• Task description:
Check each line below for the word "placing". Then give only how many lines have it.

• Data entries:
+--
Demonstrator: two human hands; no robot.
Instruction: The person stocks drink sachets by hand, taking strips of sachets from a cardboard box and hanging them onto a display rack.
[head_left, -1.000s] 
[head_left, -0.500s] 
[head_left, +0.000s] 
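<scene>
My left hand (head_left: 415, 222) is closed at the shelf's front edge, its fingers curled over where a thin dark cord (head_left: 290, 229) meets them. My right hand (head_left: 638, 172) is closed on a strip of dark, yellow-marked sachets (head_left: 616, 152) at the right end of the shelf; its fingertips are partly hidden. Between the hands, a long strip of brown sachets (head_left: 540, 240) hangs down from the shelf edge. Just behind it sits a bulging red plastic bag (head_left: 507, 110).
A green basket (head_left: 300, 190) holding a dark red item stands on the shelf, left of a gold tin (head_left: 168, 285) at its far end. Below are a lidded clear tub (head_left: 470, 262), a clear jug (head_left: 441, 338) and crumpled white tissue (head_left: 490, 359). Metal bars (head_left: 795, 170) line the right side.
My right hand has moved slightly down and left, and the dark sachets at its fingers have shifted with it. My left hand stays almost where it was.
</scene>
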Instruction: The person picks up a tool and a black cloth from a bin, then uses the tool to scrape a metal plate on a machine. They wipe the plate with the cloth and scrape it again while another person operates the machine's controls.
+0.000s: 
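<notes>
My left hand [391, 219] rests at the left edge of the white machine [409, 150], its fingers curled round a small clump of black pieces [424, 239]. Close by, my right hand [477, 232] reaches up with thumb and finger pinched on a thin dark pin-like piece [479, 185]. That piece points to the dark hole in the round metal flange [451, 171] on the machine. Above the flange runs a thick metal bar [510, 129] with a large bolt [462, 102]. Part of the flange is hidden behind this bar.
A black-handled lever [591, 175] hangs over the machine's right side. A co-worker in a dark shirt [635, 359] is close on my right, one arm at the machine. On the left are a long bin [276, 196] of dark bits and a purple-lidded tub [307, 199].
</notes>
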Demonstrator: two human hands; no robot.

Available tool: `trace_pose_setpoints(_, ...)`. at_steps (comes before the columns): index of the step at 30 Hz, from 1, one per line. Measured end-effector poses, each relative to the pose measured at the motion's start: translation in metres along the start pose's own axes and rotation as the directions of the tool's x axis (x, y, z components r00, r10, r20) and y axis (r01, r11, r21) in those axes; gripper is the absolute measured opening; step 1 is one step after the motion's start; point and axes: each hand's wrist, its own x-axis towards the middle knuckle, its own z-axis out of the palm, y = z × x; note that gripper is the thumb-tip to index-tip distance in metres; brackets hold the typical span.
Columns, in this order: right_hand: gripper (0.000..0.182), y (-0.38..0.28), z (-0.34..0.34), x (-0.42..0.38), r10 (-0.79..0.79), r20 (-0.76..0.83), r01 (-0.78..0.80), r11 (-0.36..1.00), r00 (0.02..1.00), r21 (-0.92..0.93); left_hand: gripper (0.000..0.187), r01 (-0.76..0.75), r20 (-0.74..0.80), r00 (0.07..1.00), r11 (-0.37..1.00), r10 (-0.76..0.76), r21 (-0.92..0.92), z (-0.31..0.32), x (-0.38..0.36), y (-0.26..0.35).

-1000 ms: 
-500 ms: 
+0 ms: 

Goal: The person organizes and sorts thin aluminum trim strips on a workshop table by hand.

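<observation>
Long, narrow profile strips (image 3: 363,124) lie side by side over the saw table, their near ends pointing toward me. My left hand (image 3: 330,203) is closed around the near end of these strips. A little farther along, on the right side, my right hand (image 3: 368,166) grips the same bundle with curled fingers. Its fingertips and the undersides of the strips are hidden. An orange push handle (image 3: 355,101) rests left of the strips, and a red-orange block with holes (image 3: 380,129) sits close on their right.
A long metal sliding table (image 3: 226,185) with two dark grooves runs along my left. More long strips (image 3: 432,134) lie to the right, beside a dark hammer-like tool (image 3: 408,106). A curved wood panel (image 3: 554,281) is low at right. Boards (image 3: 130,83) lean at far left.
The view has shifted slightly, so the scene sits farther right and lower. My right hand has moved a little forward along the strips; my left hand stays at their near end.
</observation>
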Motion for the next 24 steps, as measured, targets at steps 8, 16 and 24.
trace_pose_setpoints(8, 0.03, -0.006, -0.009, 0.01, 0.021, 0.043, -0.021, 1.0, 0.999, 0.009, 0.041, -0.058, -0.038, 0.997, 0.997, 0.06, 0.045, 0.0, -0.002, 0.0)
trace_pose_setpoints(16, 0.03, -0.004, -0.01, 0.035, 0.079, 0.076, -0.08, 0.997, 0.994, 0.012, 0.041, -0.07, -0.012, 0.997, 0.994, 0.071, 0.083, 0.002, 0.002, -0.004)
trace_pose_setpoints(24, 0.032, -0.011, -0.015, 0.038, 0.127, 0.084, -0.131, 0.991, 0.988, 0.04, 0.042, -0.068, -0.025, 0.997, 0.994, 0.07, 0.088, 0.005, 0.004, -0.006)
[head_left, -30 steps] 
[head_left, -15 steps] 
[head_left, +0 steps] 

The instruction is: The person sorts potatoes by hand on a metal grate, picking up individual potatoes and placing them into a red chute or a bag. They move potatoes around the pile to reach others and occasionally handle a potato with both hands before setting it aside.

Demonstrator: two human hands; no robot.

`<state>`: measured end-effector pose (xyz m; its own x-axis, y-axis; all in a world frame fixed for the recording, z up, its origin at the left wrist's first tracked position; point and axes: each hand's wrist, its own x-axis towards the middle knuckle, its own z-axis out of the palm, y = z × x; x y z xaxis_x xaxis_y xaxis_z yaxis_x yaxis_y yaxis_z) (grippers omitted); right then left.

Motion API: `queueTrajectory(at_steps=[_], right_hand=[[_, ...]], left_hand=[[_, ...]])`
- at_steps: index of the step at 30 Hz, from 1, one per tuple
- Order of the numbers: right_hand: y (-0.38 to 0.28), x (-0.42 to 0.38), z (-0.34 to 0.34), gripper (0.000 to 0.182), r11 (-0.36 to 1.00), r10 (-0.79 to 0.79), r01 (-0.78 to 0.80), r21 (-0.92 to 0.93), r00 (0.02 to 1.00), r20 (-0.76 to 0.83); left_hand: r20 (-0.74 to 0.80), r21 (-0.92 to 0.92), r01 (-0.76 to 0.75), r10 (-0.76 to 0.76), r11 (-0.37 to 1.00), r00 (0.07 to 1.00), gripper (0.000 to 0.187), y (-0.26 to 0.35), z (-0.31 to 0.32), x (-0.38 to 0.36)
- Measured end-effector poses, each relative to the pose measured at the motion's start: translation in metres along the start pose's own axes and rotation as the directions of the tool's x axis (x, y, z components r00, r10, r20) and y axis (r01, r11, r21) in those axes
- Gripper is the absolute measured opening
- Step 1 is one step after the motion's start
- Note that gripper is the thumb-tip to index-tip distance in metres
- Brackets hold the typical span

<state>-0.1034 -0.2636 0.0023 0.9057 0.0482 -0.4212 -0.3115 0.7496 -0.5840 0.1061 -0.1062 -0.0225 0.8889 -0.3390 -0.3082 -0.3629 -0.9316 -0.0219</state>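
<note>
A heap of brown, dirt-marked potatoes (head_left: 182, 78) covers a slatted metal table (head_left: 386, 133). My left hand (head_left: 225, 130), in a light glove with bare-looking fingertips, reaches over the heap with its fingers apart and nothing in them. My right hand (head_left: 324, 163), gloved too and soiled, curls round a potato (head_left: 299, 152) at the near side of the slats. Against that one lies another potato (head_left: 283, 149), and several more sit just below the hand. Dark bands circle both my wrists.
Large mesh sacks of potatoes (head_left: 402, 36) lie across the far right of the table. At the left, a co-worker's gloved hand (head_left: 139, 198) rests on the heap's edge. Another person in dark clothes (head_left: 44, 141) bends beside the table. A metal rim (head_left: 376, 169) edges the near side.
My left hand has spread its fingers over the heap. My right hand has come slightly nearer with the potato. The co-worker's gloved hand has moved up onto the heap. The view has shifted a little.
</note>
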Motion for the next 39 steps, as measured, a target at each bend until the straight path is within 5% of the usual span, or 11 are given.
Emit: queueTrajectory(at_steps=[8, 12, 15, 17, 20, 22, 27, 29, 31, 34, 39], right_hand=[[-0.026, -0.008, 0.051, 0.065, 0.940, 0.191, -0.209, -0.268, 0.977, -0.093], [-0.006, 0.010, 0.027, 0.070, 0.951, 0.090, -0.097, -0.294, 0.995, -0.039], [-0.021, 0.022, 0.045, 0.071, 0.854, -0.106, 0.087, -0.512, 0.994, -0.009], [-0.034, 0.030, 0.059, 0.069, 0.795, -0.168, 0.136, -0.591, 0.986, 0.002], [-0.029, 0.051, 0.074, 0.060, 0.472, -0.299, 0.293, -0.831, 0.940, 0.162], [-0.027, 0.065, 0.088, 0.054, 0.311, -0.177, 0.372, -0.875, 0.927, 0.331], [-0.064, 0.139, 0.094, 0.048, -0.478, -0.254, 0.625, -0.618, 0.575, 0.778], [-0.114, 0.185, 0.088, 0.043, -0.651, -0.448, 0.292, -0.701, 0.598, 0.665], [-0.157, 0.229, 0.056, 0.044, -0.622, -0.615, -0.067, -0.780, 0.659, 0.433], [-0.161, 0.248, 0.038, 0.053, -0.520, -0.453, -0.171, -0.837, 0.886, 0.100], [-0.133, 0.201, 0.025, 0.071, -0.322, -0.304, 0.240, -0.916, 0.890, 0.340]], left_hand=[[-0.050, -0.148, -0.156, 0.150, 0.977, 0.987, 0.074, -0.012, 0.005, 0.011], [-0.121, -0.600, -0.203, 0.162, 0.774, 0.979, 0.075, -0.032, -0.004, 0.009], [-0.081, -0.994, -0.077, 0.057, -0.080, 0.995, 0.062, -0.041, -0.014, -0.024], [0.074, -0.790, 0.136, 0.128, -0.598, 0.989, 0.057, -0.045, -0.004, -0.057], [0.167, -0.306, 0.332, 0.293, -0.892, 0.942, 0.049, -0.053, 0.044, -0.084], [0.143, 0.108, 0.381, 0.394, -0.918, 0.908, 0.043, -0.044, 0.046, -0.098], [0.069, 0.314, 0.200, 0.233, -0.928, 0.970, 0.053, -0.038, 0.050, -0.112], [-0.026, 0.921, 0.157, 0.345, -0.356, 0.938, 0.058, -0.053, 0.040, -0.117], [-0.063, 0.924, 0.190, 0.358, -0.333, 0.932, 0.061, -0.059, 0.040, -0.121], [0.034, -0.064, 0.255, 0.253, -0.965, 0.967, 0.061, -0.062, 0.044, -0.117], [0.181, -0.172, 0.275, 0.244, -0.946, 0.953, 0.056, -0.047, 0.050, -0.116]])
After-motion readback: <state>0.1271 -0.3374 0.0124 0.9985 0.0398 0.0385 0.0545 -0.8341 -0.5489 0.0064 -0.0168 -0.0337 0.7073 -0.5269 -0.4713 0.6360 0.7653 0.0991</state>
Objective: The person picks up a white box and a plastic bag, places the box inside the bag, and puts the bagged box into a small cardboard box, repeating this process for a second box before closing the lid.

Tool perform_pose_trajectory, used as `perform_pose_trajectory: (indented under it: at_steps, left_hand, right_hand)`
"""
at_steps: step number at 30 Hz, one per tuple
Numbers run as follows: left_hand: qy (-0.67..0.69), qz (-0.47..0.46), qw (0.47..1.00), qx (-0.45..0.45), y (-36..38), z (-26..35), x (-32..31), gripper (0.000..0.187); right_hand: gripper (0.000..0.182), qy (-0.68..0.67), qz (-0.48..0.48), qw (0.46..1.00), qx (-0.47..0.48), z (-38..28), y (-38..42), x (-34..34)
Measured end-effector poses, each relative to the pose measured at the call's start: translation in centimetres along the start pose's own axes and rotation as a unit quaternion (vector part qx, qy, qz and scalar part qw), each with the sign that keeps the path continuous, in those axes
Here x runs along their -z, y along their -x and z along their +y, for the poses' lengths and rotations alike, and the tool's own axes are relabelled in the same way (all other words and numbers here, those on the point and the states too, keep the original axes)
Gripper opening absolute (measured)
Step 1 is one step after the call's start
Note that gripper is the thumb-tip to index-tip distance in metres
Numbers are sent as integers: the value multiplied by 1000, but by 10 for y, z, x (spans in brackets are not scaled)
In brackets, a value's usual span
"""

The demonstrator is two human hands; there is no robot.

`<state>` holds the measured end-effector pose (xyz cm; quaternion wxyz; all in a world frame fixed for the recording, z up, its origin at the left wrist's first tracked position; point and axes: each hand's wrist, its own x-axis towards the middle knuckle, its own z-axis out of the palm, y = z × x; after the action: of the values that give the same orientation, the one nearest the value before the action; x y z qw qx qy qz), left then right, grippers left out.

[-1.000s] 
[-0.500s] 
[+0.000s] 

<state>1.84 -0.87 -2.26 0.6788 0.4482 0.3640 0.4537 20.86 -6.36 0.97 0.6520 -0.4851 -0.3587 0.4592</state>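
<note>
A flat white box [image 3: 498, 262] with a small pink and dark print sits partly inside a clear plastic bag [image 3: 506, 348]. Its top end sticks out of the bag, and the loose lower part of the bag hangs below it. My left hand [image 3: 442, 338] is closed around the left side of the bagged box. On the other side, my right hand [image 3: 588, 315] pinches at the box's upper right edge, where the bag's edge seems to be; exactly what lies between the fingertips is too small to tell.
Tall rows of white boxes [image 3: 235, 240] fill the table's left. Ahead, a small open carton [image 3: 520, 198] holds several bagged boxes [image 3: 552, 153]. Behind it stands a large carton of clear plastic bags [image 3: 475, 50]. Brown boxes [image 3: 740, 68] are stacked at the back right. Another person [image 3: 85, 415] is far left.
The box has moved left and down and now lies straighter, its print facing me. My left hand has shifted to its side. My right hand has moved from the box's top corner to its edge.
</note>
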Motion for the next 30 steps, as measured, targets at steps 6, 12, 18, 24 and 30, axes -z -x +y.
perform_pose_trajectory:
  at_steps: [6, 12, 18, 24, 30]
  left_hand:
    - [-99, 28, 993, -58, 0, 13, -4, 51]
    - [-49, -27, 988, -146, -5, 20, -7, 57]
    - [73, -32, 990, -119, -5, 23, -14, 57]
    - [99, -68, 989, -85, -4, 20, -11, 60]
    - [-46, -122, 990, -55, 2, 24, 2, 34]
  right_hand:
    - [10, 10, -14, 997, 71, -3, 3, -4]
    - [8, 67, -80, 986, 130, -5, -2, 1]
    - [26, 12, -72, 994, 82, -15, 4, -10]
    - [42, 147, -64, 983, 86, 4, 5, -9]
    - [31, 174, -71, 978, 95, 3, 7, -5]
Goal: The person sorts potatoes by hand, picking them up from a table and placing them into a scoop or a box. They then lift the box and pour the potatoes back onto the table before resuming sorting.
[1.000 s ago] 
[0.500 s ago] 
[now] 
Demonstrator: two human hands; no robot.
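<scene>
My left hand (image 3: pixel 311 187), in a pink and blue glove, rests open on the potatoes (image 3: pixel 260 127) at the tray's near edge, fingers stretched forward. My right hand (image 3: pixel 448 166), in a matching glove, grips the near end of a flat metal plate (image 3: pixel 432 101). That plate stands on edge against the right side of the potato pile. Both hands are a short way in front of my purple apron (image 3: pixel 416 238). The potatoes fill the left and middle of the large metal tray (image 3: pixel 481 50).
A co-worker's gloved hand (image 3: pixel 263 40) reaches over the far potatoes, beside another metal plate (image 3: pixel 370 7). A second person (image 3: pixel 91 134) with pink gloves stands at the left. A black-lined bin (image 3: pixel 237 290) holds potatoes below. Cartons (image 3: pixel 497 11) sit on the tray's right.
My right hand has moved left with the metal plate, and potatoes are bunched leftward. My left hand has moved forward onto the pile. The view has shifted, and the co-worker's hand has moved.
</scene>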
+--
• Reply to the task:
2